What you should do:
Copy the listing below letter for letter, passing over each picture.

Data provided Block Start

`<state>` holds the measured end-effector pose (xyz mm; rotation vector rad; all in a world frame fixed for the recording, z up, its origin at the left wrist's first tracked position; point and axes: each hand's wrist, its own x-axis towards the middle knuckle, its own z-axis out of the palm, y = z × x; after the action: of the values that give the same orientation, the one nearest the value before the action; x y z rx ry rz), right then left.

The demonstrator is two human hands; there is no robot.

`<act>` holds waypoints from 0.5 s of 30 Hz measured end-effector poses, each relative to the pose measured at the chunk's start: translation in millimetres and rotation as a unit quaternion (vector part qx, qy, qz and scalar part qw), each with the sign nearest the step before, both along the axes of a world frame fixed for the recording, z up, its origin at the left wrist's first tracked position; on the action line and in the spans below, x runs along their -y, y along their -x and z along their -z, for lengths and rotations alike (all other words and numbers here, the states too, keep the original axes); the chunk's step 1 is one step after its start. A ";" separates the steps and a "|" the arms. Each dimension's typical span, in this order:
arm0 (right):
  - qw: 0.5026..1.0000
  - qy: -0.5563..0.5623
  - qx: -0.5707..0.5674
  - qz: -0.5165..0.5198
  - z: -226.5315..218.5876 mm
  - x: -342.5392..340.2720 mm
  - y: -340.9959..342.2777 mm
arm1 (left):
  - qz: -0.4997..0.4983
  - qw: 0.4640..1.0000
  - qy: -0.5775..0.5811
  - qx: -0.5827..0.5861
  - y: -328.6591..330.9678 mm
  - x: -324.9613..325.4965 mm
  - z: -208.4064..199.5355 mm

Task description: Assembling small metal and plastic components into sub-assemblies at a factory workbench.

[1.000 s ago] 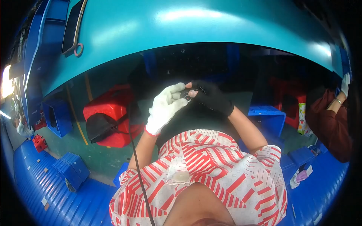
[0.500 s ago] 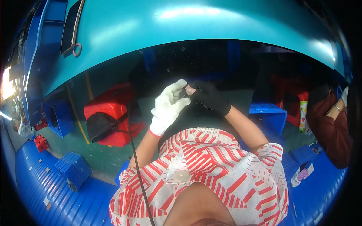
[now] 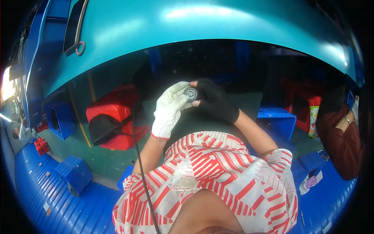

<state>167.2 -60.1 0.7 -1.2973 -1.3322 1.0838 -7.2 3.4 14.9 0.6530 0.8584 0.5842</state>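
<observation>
A small black toy wheel (image 3: 190,94) with a silver spoked hub faces up between my two hands, above my lap. My left hand (image 3: 170,105), in a white knit glove, grips the wheel at its left side between thumb and fingers. Around its right side curls my right hand (image 3: 216,102), in a black glove with bare thumb and fingertip showing. Those bare tips lie close to the wheel's edge; whether they press on it I cannot tell.
The turquoise tabletop (image 3: 128,33) curves ahead, with a phone (image 3: 74,29) and a pink ring (image 3: 80,48) at left. Below it sits a dark blue-sided bin (image 3: 194,64). Red stools (image 3: 113,113) and blue crates (image 3: 276,121) flank me. Another person (image 3: 343,132) sits at right.
The wheel has turned so its spoked face shows. My right hand's fingers have spread apart around it, and my left hand has shifted slightly.
</observation>
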 end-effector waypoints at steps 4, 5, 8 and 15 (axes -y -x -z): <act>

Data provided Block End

Response:
`<state>` holds the measured end-effector pose (xyz mm; rotation vector rad; all in a world frame fixed for the recording, z up, its origin at the left wrist's first tracked position; point and axes: each hand's wrist, its own x-axis towards the middle knuckle, its own z-axis out of the palm, y = z × x; after the action: of the values that give the same orientation, the one nearest the value before the action; x y z rx ry rz), right then left.

The demonstrator is two human hands; there is no robot.

`<act>` holds waypoints from 0.5 s of 30 Hz measured end-effector poses, each relative to the pose measured at the chunk's start: translation in millimetres and rotation as a unit quaternion (vector part qx, qy, qz and scalar part qw), each with the sign nearest the step before, both along the axes of a world frame fixed for the recording, z up, its origin at the left wrist's first tracked position; on the action line and in the spans below, x runs along their -y, y along their -x and z along their -z, for lengths and rotations alike (all other words and numbers here, the states too, keep the original axes); the chunk's step 1 is one step after its start. A ";" separates the steps and a "|" the arms. Each dimension's typical span, in this order:
arm0 (right):
  - qw: 0.5026..1.0000
  - qy: -0.5563..0.5623
  - qx: -0.5707..0.5674
  - qz: -0.5165..0.5198
  - z: -226.5315..218.5876 mm
  - x: -342.5392..340.2720 mm
  - y: -340.9959..342.2777 mm
arm1 (left):
  - qz: -0.4997..0.4983
  - qw: 0.4640..1.0000
  - qy: -0.5775..0.5811
  - qx: -0.5827..0.5861
  - y: -328.6591..330.9678 mm
  - x: -324.9613..325.4965 mm
  - z: -208.4064..199.5355 mm

Task description: Assembling small metal and plastic components into sub-assemblies at a factory workbench.

[1.000 s ago] 
[0.500 s ago] 
[now] 

<state>167.2 -60.1 0.7 -1.2973 -1.3322 1.0838 -7.2 3.4 14.9 0.6530 0.8584 0.5842</state>
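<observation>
A small black toy wheel (image 3: 190,94) with a silver spoked hub faces up between my two hands, above my lap. My left hand (image 3: 170,105), in a white knit glove, grips the wheel at its left side between thumb and fingers. Around its right side curls my right hand (image 3: 216,102), in a black glove with bare thumb and fingertip showing. Those bare tips lie close to the wheel's edge; whether they press on it I cannot tell.
The turquoise tabletop (image 3: 128,33) curves ahead, with a phone (image 3: 74,29) and a pink ring (image 3: 80,48) at left. Below it sits a dark blue-sided bin (image 3: 194,64). Red stools (image 3: 113,113) and blue crates (image 3: 276,121) flank me. Another person (image 3: 343,132) sits at right.
The wheel has turned so its spoked face shows. My right hand's fingers have spread apart around it, and my left hand has shifted slightly.
</observation>
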 end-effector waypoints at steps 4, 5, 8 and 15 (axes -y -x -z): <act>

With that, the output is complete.